# EXERCISE OBJECTIVE:
When the string "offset" is part of a line in the data below, report the whole line.

# EXTRACTED ENTRIES:
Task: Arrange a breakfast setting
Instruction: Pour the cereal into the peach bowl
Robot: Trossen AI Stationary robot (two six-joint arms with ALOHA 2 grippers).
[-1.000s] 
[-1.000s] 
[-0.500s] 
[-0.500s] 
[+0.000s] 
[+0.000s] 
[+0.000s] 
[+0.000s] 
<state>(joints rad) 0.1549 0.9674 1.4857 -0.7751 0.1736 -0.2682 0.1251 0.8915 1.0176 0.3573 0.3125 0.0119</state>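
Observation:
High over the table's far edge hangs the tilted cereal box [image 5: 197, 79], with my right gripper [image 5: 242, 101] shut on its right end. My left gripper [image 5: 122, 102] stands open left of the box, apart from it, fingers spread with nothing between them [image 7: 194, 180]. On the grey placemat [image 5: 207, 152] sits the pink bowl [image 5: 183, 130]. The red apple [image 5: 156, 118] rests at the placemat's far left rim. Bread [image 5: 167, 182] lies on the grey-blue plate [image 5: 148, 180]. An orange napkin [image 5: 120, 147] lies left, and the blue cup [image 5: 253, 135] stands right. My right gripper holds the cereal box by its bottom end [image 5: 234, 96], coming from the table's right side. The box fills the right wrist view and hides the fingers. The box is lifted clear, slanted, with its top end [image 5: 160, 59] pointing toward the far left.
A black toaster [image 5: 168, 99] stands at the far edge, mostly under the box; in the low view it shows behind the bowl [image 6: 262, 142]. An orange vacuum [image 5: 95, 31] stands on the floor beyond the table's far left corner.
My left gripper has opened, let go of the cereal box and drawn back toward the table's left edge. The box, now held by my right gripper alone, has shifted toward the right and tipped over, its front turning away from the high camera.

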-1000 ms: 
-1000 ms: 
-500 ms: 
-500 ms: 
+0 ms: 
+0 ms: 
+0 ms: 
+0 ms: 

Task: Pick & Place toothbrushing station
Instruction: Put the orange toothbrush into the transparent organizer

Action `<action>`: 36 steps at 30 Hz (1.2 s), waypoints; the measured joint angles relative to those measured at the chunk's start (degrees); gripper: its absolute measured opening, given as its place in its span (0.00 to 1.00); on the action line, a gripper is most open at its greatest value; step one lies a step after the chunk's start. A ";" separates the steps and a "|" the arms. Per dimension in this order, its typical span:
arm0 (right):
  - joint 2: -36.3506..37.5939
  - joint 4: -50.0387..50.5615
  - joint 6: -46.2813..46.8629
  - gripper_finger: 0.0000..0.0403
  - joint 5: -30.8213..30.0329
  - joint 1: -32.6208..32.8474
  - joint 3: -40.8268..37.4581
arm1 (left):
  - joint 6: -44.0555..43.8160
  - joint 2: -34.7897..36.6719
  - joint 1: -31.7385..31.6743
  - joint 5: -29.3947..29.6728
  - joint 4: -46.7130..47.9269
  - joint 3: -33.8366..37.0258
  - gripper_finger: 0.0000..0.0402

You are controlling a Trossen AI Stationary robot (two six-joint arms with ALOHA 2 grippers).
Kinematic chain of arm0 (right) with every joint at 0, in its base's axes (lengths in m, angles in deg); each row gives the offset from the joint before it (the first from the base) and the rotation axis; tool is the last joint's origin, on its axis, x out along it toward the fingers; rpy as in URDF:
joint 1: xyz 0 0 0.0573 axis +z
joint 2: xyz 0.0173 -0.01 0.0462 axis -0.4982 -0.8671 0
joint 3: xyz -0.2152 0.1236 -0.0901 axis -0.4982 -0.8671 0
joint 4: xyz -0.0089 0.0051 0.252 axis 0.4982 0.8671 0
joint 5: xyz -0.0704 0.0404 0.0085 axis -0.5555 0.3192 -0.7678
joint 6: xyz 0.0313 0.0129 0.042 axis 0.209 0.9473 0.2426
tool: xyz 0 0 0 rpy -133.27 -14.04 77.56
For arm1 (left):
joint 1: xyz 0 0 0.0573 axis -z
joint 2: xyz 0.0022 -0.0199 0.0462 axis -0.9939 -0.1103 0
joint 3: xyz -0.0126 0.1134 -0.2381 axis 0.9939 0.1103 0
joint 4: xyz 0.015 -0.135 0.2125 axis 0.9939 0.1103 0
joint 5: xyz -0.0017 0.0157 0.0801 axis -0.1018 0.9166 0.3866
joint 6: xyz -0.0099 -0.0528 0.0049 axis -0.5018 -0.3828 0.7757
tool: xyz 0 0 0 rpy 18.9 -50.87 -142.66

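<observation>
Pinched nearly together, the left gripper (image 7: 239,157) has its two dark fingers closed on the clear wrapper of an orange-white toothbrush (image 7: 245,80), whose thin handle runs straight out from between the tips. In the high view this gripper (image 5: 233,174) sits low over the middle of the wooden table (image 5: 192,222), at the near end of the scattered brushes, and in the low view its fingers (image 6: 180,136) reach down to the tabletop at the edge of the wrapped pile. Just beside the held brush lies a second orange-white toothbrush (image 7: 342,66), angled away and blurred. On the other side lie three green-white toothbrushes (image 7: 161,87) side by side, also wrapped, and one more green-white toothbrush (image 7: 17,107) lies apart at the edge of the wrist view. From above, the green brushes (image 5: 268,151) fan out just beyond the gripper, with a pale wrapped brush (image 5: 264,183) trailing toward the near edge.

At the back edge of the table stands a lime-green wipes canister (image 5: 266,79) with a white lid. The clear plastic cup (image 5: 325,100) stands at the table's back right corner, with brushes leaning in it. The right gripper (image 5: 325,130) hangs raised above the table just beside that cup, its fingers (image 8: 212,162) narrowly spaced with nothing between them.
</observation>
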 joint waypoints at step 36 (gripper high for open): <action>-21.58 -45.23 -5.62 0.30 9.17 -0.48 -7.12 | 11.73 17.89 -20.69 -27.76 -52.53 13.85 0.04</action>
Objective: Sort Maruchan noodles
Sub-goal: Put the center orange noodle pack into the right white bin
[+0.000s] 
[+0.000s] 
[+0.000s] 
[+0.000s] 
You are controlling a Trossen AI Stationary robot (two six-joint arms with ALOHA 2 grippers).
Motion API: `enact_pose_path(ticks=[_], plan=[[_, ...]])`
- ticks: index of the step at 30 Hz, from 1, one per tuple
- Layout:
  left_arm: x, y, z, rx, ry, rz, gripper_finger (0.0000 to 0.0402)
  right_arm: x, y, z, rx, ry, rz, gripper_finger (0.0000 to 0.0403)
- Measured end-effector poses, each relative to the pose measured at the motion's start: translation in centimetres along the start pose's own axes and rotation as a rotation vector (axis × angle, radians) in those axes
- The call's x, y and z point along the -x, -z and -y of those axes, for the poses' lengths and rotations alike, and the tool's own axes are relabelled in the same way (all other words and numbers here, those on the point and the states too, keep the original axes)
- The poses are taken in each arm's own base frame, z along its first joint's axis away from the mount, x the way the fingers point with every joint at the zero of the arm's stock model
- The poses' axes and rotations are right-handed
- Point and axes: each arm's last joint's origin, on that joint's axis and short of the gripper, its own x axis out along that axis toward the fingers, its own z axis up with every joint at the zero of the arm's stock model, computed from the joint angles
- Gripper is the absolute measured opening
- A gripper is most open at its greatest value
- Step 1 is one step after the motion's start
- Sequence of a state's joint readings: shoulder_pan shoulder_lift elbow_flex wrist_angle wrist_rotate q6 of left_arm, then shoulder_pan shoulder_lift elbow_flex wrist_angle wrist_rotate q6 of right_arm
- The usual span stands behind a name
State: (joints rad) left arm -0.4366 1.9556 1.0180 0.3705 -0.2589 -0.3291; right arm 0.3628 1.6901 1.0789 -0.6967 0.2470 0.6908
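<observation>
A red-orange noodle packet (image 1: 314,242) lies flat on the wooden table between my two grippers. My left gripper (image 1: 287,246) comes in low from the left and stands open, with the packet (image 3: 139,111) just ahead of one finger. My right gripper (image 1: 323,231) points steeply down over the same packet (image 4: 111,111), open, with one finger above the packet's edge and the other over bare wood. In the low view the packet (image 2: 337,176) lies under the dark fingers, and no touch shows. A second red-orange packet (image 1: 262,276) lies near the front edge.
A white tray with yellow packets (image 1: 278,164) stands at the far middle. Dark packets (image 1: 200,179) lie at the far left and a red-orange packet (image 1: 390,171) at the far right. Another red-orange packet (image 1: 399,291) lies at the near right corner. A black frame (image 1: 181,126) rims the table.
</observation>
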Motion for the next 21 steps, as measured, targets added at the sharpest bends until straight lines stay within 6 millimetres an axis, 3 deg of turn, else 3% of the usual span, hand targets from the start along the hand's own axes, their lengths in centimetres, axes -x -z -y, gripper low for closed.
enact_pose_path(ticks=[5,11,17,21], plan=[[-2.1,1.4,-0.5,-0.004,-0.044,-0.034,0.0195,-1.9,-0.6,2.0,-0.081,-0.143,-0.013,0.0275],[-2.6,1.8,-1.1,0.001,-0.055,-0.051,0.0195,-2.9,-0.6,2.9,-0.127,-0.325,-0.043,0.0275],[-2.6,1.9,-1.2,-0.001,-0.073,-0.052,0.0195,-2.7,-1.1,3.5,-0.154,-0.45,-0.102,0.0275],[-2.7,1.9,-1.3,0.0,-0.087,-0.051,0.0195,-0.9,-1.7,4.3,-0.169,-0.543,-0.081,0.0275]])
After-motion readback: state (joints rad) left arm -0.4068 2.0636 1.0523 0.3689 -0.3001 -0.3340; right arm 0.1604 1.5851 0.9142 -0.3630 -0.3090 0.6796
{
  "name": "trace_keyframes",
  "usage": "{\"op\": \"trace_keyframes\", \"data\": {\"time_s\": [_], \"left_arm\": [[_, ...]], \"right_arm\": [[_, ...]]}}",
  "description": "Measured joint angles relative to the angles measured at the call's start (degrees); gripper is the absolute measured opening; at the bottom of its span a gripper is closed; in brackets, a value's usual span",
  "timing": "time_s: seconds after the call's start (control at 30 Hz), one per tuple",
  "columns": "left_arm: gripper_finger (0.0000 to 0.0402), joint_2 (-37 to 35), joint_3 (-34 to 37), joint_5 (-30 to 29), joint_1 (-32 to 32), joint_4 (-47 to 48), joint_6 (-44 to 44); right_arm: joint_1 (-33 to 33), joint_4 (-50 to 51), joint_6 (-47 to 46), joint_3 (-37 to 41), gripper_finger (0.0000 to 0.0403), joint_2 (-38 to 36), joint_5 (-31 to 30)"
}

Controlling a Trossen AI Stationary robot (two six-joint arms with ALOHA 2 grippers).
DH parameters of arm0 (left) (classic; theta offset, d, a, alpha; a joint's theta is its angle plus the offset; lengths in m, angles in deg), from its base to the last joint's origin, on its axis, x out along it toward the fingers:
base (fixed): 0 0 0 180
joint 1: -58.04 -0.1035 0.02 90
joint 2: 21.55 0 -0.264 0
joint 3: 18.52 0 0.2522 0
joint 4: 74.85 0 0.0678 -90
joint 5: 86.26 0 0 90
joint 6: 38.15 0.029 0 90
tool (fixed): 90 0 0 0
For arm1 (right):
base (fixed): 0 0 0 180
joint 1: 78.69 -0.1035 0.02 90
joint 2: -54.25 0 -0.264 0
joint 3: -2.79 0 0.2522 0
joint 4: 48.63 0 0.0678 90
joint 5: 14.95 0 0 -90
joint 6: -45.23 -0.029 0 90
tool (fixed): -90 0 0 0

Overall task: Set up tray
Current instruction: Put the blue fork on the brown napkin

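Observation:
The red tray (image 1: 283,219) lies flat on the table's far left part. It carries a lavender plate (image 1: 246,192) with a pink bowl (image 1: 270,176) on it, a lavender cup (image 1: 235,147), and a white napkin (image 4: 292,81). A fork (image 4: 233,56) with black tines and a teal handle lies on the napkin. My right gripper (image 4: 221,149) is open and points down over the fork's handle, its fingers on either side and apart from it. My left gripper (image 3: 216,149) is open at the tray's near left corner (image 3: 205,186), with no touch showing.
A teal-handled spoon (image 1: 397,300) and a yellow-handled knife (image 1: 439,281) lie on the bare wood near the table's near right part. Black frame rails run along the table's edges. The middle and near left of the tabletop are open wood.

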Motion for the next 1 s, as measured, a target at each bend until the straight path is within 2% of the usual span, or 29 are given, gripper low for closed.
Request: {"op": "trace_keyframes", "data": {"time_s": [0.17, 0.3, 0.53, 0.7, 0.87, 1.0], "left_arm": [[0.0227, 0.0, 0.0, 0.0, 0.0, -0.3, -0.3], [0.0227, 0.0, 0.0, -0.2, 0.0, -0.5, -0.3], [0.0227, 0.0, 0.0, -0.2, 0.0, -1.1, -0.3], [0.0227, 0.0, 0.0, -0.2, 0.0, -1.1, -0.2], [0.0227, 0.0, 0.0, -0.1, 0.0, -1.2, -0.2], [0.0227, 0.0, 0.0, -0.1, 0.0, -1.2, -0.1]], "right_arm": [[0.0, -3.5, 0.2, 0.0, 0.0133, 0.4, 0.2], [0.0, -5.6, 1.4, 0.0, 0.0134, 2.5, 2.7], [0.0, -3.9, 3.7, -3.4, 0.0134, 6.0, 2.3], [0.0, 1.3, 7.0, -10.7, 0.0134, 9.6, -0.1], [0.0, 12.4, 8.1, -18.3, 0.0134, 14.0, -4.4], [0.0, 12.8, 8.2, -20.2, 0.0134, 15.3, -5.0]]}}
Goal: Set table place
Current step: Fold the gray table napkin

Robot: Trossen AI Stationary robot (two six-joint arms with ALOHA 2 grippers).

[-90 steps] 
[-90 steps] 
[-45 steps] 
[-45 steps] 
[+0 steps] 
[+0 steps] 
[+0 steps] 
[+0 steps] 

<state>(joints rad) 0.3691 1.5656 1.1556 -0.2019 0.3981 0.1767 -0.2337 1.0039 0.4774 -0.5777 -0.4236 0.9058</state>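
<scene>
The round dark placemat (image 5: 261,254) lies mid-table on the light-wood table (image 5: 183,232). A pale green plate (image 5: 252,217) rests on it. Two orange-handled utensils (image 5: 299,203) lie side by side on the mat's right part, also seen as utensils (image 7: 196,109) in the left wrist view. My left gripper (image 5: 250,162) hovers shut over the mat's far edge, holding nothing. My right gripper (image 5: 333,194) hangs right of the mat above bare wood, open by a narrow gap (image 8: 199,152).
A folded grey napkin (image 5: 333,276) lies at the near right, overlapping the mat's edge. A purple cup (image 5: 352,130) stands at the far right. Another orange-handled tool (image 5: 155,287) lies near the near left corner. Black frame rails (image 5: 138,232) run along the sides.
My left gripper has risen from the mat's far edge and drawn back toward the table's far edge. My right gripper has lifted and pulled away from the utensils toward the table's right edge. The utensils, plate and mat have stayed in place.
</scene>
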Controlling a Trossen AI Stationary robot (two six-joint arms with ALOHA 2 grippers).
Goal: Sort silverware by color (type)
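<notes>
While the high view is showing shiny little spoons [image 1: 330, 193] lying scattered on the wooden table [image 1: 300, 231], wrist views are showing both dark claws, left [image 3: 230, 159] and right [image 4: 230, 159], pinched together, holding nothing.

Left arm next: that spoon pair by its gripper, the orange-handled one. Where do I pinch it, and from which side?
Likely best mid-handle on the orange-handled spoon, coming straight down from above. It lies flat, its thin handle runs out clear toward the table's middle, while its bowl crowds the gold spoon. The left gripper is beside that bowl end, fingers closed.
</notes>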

# EXERCISE ANSWER:
Kinematic chain of arm0 (right) with every joint at 0, in its base's axes (lengths in m, angles in deg); each row gives the offset from the joint before it (the first from the base) and the rotation axis; tool is the last joint's origin, on its axis, x out along it toward the fingers; rpy as in URDF:
DH parameters of arm0 (left) (classic; theta offset, d, a, alpha; a joint's theta is its angle plus the offset; lengths in m, angles in deg), from its base to the last joint's origin, on its axis, x out along it toward the fingers:

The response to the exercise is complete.